Al Drago | Bloomberg | Getty Images
Wall Street titan Jamie Dimon said Thursday that a recession is still a serious possibility for the United States, even after the recent rollback of tariffs on China.
“If there’s a recession, I don’t know how big it will be or how long it will last. Hopefully we’ll avoid it, but I wouldn’t take it off the table at this point,” the JPMorgan Chase CEO said in an interview with Bloomberg Television.
Specifically, Dimon said he would defer to his bank’s economists, who put recession odds at close to a toss-up. Michael Feroli, the firm’s chief U.S. economist, said in a note to clients on Tuesday that the recession outlook is “still elevated, but now below 50%.”
Dimon’s comments come less than a week after the U.S. and China announced that they were sharply reducing tariffs on one another for 90 days. The U.S. has also implemented a 90-day pause for many tariffs on other nations.

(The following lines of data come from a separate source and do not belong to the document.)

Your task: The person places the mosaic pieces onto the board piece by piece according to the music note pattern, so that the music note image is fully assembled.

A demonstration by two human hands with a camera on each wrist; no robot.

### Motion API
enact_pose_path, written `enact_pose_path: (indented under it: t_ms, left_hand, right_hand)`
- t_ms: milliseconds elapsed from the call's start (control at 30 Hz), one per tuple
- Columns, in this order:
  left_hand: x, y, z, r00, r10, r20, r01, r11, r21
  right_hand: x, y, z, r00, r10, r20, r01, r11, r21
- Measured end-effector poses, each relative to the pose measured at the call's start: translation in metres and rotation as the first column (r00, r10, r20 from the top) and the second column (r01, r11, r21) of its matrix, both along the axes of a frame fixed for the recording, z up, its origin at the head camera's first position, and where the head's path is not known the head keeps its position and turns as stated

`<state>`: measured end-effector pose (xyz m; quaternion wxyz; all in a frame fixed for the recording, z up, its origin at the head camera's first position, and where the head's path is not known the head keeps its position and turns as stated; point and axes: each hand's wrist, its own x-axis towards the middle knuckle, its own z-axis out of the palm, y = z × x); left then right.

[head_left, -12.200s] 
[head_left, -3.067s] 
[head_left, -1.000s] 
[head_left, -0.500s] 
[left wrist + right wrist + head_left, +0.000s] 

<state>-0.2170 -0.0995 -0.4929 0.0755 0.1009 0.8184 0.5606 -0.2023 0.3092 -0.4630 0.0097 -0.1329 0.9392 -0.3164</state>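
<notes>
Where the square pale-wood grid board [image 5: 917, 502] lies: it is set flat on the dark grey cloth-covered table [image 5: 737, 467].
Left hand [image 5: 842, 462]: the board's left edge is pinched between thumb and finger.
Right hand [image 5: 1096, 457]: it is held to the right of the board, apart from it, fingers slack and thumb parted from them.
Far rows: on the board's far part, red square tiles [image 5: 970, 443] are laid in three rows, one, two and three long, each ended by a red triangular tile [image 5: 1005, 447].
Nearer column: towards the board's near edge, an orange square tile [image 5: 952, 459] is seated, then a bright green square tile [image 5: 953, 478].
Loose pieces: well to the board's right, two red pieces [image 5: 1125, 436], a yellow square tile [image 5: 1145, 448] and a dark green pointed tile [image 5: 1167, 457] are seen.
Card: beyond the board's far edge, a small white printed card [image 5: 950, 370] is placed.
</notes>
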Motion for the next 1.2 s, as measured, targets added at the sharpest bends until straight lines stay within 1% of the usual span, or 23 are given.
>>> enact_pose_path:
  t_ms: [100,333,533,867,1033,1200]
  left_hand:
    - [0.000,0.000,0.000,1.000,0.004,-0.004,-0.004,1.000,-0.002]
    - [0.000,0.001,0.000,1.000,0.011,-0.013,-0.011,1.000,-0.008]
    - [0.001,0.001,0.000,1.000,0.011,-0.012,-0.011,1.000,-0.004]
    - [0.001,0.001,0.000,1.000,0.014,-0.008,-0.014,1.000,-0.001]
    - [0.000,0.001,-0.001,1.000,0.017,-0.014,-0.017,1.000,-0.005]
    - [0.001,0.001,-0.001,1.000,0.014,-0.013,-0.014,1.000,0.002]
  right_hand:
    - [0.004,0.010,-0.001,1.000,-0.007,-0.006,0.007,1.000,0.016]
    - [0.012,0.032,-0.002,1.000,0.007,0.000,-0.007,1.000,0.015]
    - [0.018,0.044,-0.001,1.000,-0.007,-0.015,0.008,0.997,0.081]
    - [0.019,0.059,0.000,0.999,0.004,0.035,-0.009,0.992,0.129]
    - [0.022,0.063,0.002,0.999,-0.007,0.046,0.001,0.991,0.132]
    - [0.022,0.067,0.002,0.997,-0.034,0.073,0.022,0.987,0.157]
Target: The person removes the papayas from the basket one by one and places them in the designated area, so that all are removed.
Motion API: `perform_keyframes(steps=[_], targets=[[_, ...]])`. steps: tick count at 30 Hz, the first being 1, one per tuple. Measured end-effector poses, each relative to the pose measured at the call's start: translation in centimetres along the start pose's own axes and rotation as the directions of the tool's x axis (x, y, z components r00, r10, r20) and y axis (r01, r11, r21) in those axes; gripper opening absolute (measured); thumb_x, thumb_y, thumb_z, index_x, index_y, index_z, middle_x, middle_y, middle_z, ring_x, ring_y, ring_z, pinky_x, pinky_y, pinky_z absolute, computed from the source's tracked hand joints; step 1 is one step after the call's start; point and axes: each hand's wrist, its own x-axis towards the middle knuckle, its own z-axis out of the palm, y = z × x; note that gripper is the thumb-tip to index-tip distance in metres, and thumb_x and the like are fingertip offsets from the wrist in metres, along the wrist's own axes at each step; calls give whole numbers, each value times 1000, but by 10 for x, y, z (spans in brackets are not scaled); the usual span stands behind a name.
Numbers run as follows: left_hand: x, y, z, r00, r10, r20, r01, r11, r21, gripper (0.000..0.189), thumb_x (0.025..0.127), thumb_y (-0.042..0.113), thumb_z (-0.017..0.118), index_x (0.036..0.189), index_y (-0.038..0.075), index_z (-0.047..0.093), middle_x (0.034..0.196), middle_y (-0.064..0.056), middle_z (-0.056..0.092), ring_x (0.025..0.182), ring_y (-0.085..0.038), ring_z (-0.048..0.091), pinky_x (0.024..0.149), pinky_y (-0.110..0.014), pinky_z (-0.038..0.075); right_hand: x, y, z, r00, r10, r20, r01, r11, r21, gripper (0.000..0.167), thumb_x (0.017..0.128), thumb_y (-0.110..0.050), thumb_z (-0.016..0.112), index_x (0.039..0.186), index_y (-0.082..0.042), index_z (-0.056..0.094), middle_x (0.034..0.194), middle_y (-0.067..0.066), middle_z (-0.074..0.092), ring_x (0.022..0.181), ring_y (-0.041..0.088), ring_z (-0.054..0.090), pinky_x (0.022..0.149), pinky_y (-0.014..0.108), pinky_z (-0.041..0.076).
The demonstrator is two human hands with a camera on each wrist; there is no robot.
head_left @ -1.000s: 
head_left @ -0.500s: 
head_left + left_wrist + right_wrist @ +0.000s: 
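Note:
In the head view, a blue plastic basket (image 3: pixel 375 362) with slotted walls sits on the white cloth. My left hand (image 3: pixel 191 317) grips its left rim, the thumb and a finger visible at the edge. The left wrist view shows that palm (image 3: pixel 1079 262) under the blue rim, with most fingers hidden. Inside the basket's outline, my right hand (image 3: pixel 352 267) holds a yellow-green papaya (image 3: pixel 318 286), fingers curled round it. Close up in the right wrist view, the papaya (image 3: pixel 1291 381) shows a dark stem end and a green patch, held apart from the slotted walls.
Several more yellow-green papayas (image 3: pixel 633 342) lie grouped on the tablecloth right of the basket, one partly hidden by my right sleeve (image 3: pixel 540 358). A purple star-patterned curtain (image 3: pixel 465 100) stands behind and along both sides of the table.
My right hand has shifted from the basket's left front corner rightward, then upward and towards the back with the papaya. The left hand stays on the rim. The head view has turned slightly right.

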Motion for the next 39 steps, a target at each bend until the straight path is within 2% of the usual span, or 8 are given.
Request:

Thursday’s comments mark a change for Dimon, who said last month before the China truce that a recession was likely.
He also said there is still “uncertainty” on the tariff front but the pauses are a positive for the economy and market.
“I think the right thing to do is to back off some of that stuff and engage in conversation,” Dimon said.
However, even with the tariff pauses, the import taxes on goods entering the United States are now sharply higher than they were last year and could cause economic damage, according to Dimon.
“Even at this level, you see people holding back on investment and thinking through what they want to do,” Dimon said.